» WORK TO BE COMPLETED: Reproduce the whole listing that follows, character for character, and drop the images.

» DATASET EXTRACT:
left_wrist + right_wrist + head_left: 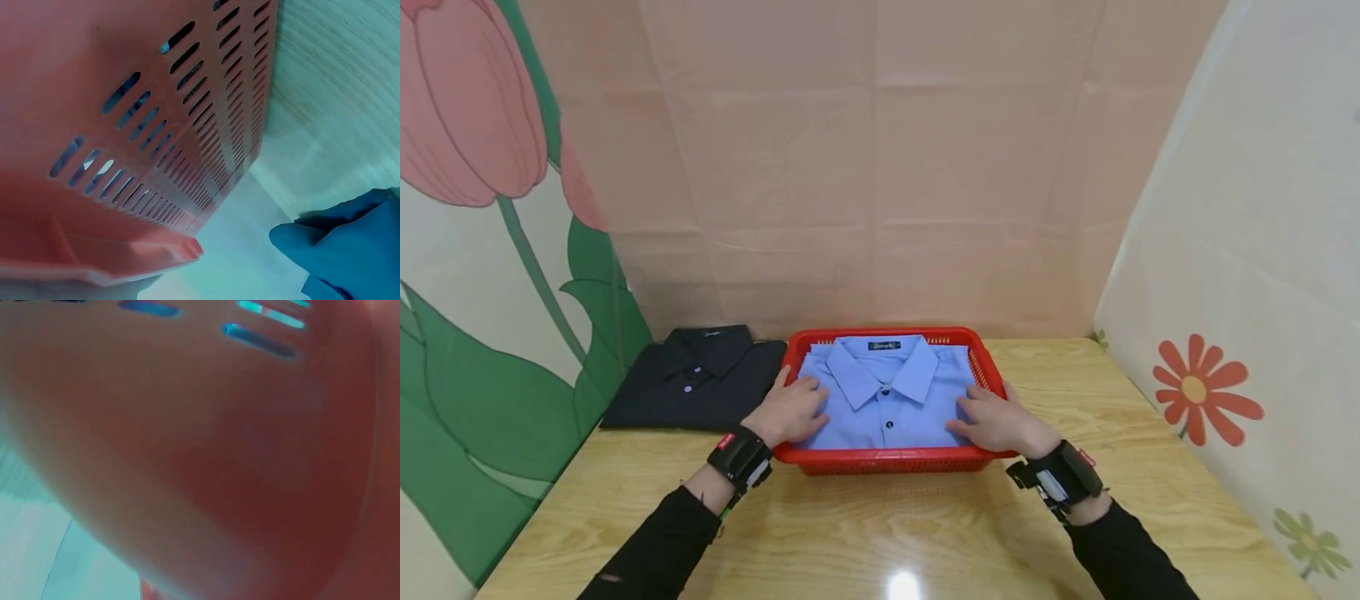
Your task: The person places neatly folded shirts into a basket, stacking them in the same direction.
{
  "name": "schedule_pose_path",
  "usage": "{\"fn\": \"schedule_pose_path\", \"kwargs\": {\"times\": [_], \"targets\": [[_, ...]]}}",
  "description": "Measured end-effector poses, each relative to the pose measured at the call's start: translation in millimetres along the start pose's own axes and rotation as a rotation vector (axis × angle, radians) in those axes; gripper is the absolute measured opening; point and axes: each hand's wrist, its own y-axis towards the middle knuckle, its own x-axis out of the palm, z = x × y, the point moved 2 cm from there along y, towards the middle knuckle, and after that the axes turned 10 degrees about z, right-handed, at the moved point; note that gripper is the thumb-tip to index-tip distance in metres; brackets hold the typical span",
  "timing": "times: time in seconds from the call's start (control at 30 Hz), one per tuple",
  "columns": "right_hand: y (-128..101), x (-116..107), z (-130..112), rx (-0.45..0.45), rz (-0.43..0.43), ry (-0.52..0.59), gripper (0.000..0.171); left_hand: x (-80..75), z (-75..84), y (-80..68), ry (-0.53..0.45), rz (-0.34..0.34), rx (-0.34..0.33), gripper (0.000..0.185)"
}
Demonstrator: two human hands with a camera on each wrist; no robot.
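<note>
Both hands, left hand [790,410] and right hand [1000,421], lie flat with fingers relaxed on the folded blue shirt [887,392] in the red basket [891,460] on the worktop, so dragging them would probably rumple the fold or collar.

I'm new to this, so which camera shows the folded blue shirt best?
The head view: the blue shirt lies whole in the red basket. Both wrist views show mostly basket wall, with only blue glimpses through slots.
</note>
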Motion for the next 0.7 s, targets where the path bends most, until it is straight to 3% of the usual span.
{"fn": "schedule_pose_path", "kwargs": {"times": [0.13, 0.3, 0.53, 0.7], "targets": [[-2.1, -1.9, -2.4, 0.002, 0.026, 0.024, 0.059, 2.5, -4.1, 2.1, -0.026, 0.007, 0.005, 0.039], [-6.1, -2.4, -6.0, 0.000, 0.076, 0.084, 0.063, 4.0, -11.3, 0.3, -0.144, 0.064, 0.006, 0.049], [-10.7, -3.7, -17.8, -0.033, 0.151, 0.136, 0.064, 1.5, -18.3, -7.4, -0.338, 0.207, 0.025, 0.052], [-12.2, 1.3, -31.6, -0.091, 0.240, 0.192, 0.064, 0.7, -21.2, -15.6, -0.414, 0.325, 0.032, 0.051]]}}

» EXERCISE RESULT:
left_wrist + right_wrist + head_left: 
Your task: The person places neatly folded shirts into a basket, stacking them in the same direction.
{
  "name": "schedule_pose_path",
  "usage": "{\"fn\": \"schedule_pose_path\", \"kwargs\": {\"times\": [_], \"targets\": [[_, ...]]}}",
  "description": "Measured end-effector poses, each relative to the pose measured at the call's start: translation in millimetres along the start pose's own axes and rotation as a rotation vector (axis × angle, radians) in those axes; gripper is the absolute measured opening; point and axes: each hand's wrist, its own y-axis towards the middle knuckle, its own x-axis out of the palm, z = x × y, the point moved 2 cm from there along y, towards the middle knuckle, and after that the axes turned 10 degrees about z, right-handed, at the moved point; note that gripper is the thumb-tip to index-tip distance in metres; brackets hold the typical span",
  "timing": "times: time in seconds from the call's start (control at 30 Hz), one per tuple",
  "columns": "right_hand: y (-128..101), x (-116..107), z (-130..112), rx (-0.45..0.45), rz (-0.43..0.43), ry (-0.52..0.59), gripper (0.000..0.171); left_hand: x (-80..75), z (-75..84), y (-80..68), ry (-0.53..0.45), rz (-0.34..0.34), rx (-0.34..0.33), gripper (0.000..0.185)"
}
Demonstrator: two human hands with a camera on each wrist; no robot.
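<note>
Both hands, left hand [790,410] and right hand [1000,421], lie flat with fingers relaxed on the folded blue shirt [887,392] in the red basket [891,460] on the worktop, so dragging them would probably rumple the fold or collar.

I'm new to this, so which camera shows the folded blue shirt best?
The head view: the blue shirt lies whole in the red basket. Both wrist views show mostly basket wall, with only blue glimpses through slots.
</note>
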Motion for the next 0.7 s, targets where the path bends most, until it is straight to 3% of the usual span.
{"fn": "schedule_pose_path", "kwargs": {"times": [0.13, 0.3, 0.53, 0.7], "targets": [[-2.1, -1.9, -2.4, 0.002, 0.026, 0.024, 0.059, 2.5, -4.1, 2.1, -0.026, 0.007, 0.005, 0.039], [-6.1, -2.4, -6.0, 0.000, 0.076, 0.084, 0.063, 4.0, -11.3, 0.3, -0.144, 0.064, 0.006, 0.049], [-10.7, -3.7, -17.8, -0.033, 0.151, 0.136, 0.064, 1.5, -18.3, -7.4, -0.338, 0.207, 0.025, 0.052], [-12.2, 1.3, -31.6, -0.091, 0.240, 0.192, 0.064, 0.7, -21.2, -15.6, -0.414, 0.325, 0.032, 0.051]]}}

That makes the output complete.